- [Exercise directions]: Give every line of the listing word for word, beginning at the first and including the line with "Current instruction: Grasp" as the last.

-.-.-

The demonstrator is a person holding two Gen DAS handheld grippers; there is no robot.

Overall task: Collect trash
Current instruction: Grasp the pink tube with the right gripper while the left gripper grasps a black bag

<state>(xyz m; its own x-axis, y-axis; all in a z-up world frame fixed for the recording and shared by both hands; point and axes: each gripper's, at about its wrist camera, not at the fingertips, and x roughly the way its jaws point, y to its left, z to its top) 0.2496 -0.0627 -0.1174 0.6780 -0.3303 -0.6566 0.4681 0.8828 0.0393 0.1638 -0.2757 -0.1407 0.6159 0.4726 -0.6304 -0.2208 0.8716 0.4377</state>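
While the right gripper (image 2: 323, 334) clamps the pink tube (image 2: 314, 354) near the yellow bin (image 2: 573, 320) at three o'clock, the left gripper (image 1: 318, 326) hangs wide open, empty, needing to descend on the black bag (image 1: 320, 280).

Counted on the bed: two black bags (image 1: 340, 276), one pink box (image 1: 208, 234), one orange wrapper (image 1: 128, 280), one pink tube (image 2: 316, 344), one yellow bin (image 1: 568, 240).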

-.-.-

- [Solved problem]:
The demonstrator is a person holding two Gen DAS handheld grippers; there is no robot.

Overall task: Collect trash
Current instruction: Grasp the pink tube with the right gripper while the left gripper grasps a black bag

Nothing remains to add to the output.